LADDH President Mostepha Bouchachi said that he had spoken to the prisoner, who he did not name. The detainee told him that he and his comrades "did not commit acts of violence" during their stay in Iraq, but they were arrested in Baghdad and accused of "belonging to terrorist groups."
They were tried by an ad hoc special court with no legal means of defense and sentenced for between 10 and 15 years in prison, the prisoner told Bouchachi.
Bouchachi cited Al-Qaeda and other movements that were active in Iraq to fight against the invasion by US-led foreign troops in 2003 in their successful bid to oust longtime strongman Saddam Hussein.
But according to Bouchachi, the detainees believe they were victims of injustice and they are asking "to be pardoned, though innocent, like other Iraqi detainees sentenced for the same motives have been."

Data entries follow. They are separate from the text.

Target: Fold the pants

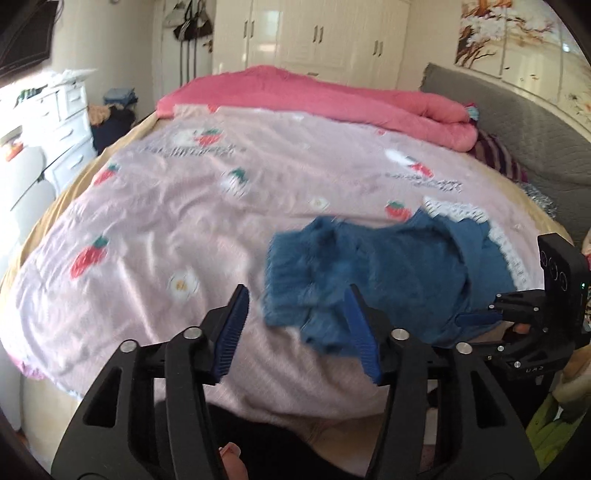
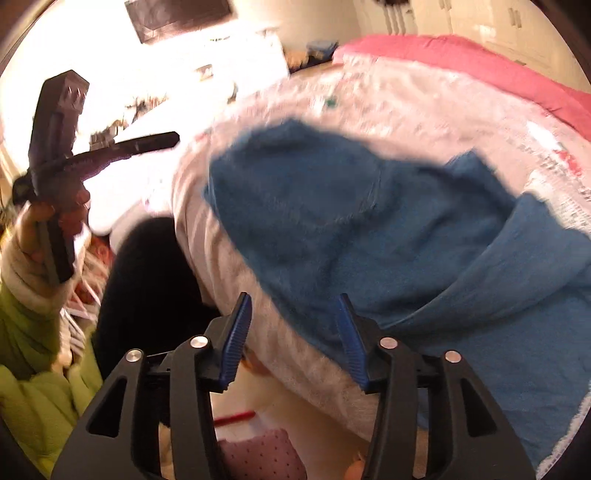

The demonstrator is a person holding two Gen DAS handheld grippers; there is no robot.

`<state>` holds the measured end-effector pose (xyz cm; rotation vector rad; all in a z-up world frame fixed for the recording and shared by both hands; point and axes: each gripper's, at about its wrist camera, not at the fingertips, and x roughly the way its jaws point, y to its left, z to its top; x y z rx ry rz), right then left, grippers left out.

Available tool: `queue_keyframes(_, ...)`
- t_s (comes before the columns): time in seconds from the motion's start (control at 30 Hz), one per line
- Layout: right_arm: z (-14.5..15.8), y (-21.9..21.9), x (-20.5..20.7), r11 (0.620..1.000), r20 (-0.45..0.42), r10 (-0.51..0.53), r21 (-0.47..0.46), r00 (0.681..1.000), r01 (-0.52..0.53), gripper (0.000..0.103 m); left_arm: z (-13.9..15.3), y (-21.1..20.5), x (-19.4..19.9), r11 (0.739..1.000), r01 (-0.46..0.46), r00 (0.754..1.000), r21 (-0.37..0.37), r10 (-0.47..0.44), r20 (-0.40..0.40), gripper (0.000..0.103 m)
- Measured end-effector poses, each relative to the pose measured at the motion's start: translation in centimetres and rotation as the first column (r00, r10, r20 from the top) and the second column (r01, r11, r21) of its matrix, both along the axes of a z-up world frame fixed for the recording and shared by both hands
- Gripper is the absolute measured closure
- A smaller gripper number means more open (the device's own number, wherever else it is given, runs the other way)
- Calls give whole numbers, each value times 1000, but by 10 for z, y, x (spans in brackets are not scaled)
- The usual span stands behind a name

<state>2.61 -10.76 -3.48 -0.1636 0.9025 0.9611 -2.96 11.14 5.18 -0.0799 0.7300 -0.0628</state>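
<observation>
Blue pants (image 1: 388, 273) with white lace trim lie bunched on the pink strawberry-print bedspread (image 1: 184, 206), near the bed's front right. My left gripper (image 1: 297, 299) is open and empty, hovering just above the front edge of the pants' left end. My right gripper (image 2: 293, 306) is open and empty, hovering over the near edge of the pants (image 2: 369, 229). In the left wrist view the right gripper (image 1: 480, 317) shows at the far right, by the pants' right edge. In the right wrist view the left gripper (image 2: 147, 142) is held up at the left, apart from the pants.
A rolled pink quilt (image 1: 332, 99) lies along the far side of the bed. A grey headboard (image 1: 517, 122) stands at the right. White drawers (image 1: 62, 122) stand left of the bed, white wardrobes (image 1: 314, 33) behind it. The bed's front edge is just below both grippers.
</observation>
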Motion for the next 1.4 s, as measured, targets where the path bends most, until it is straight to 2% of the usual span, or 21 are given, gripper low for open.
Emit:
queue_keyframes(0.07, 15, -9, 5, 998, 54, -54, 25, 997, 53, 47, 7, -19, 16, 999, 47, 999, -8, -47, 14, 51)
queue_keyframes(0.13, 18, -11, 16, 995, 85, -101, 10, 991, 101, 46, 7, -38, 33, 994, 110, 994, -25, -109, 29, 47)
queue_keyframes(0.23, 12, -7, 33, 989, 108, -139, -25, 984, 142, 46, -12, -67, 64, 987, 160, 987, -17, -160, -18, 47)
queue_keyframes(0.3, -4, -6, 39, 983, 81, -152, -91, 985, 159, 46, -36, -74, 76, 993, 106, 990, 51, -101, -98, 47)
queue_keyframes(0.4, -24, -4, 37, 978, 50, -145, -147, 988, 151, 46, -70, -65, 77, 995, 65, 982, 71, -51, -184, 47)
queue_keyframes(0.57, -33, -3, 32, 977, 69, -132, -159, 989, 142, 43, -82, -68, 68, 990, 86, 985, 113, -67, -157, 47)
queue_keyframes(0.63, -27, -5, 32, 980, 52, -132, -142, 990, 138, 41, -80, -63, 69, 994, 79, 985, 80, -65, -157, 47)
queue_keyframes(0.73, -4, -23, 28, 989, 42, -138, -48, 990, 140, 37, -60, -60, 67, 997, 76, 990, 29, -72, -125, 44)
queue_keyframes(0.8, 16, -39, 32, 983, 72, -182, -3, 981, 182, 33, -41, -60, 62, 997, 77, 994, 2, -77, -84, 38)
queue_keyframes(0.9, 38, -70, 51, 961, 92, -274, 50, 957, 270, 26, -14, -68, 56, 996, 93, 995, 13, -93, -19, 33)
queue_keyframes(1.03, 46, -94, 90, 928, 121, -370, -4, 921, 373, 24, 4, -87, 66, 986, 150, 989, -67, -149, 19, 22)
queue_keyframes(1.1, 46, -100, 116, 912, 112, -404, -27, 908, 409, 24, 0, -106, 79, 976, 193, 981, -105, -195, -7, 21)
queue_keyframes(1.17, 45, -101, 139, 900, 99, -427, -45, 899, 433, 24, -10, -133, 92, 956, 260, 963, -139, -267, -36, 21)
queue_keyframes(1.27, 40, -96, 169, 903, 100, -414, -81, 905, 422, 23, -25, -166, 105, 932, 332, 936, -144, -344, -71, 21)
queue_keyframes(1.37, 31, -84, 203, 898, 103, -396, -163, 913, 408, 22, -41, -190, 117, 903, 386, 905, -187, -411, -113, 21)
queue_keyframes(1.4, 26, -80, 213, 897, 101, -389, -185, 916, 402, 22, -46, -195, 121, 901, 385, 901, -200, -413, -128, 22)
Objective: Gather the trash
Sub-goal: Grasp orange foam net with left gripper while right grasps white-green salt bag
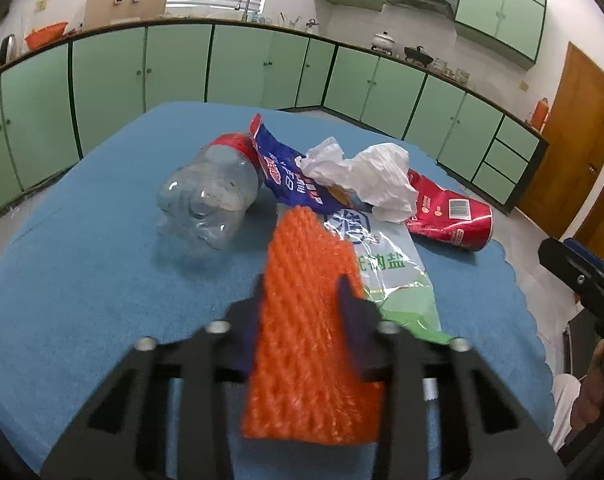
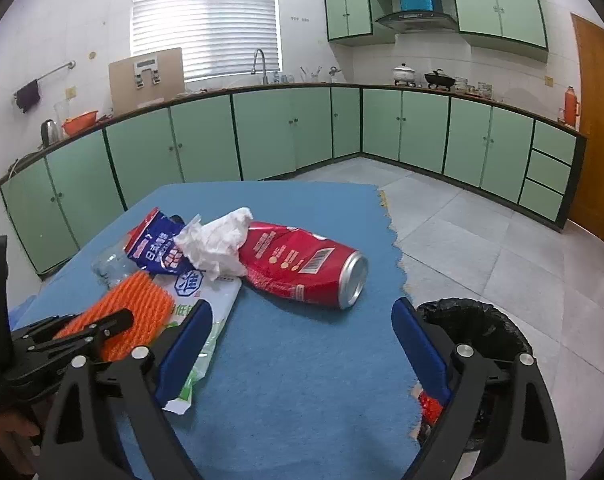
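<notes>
The left gripper (image 1: 302, 292) has its jaws clamped on an orange foam fruit net (image 1: 309, 320), which stands up between the 2 fingers and appears raised a little above the blue table cover (image 1: 82, 260). The right gripper (image 2: 298, 344) hangs with its jaws spread wide and nothing between them, low over the near part of the table.

Just beyond the net lies a clear salt bag with green print (image 1: 393, 276), flat on the cover. Past it sit a crushed clear plastic bottle (image 1: 210, 200) on its side, a blue snack wrapper (image 1: 290, 180) leaning on the bottle, a crumpled white tissue (image 1: 373, 180) resting on top of the wrapper and touching a dented red can (image 2: 305, 268) on its side.

A bin lined with a black bag (image 2: 477, 328) stands on the floor just beside the table's right edge; something red (image 2: 429, 406) shows near its rim, possibly trash already dropped.

By my judgement the task is early: 1 piece is in hand, at least 5 remain on the table.
</notes>
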Demonstrator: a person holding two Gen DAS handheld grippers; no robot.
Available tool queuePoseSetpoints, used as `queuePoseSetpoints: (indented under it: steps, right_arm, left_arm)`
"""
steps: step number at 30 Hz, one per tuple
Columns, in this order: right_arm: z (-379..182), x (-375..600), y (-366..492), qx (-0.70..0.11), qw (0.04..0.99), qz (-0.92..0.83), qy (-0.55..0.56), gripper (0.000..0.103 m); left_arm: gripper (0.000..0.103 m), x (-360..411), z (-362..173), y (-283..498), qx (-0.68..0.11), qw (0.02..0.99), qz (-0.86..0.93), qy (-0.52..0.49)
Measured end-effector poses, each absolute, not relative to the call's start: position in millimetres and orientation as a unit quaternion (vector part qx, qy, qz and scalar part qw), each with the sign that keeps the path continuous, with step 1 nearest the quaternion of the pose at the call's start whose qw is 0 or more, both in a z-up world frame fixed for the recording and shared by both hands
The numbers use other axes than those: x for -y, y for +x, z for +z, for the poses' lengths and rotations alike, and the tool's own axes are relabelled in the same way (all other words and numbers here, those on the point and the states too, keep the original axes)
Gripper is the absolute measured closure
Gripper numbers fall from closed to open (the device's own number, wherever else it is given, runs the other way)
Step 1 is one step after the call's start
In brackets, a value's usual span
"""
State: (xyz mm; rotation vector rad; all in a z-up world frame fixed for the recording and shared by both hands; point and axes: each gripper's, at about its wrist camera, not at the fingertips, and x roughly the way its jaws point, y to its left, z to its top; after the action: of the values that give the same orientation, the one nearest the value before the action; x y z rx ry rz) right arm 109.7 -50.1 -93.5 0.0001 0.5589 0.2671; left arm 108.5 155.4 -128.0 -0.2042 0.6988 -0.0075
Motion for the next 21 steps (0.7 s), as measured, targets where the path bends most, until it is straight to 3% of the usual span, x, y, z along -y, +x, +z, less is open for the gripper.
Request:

Iraqi authorities are expected to organize a wave of pardons to mark the holy Muslim feast of Eid Al-Adha early in November.
"We have made contact with Iraqi diplomats here. It is too soon to judge what their capacity to respond will be," Khelil said.
The LADDH has also put the case to Algerian authorities and asked the international Red Cross to visit the Baghdad prison to find out about detention conditions.